Benfica

Pizzi nega ter ‘despedido’ Jorge Jesus e conta a sua versão dos acontecimentos no Dragão

Muito sinceramente, não me sinto responsável pela saída do míster Jorge Jesus

Pizzi não teve vida fácil nos últimos meses. O jogador foi acusado de ter responsabilidades no mau momento do Benfica, incluindo a relação conturbada entre plantel e Jorge Jesus, que teria ditado a saída do treinador do clube, em dezembro último.

Agora, o internacional português deu uma grande entrevista ao jornal Record e falou sobre os momentos que teriam precipitado essa saída do treinador. A cumprir um empréstimo no futebol turco, o jogador conta a sua versão sobre esses momentos no Dragão, depois da derrota por 3-0 para a Taça de Portugal, que teriam, então, precipitado a saída do treinador, quando as coisas já não estavam boas.

“Muito sinceramente, não me sinto responsável pela saída do míster Jorge Jesus. Sempre fui um jogador que apreciou bastante o míster Jorge Jesus, enquanto treinador e enquanto pessoa. O que se passou foi que, depois do jogo no Porto, aconteceu uma coisa completamente normal dentro de um balneário”, começou por dizer o Pizzi, sobre o momento de maior tensão, por causa do mau resultado.

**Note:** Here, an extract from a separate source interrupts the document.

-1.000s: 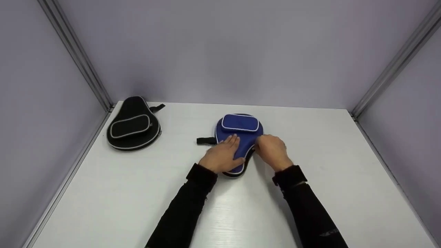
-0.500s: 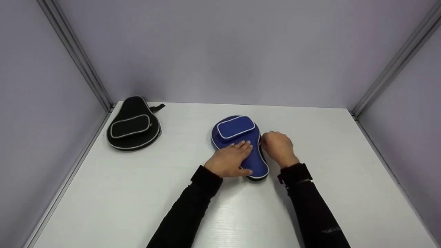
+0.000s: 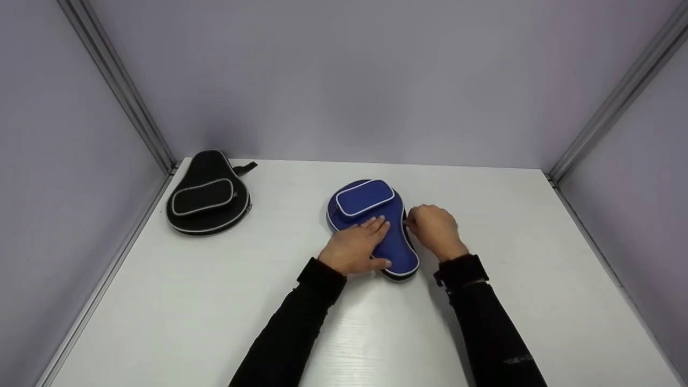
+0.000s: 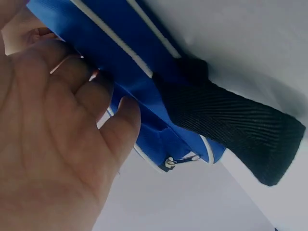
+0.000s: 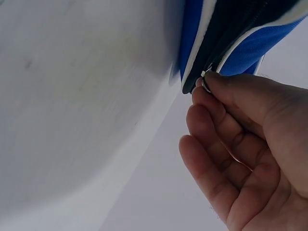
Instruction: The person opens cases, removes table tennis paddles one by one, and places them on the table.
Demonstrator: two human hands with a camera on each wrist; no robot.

“Mas eu, sendo um dos capitães, tive uma voz mais ativa, porque foi um jogo em que nada nos correu bem. E quando disse isto, estava a dizer no geral; nunca falei de A, B, C ou D, falei do geral, da equipa, do que se tinha passado, e era algo para nos melhorar no futuro.

É o normal dentro de um balneário, toda a gente a dizer ‘Calma, calma’, ‘bora, já passou’. Aquilo acabou ali. Nunca tive nenhum problema com o Luisão. Fui colega do Luisão durante cinco ou seis anos, sempre nos demos muito bem, até fora do futebol, quando ele deixou de jogar. (…) A ideia que ficou formada foi que o Pizzi era o culpado de tudo, quando simplesmente queria ganhar aquele jogo, porque era contra um rival direto, senti-me completamente chateado por aquilo que se passou porque quero defender o Benfica até à morte”, continuou o internacional português.

“Nunca tive nenhum problema com o míster Jorge Jesus e sempre tivemos uma ótima relação. O que eu disse ganhou uma proporção que não me pareceu a correta. O que se passou depois com o míster e todo o plantel foi completamente normal. Ele não gostou da forma como eu falei, eu pedi desculpa porque se calhar exaltei-me depois da derrota com o FC Porto e acreditei que o assunto morresse ali. Acabou por tomar outras proporções”, disse o jogador, que no entanto, seria dispensado pelo técnico, logo de seguida.

“Os meus colegas simplesmente contaram aquilo que se tinha passado e que, para eles, não tinha absolutamente mal nenhum. Foi com base nisso que disseram que iam ficar do meu lado porque eu não tinha feito nada de mal. O assunto acabou por morrer ali, mas tomou uma proporção maior porque o míster saiu e culpou-se aquela situação que me envolveu. Quando eu só tentei, do meu ponto de vista, defender o meu clube”, concluiu o jogador, em declarações ao jornal Record.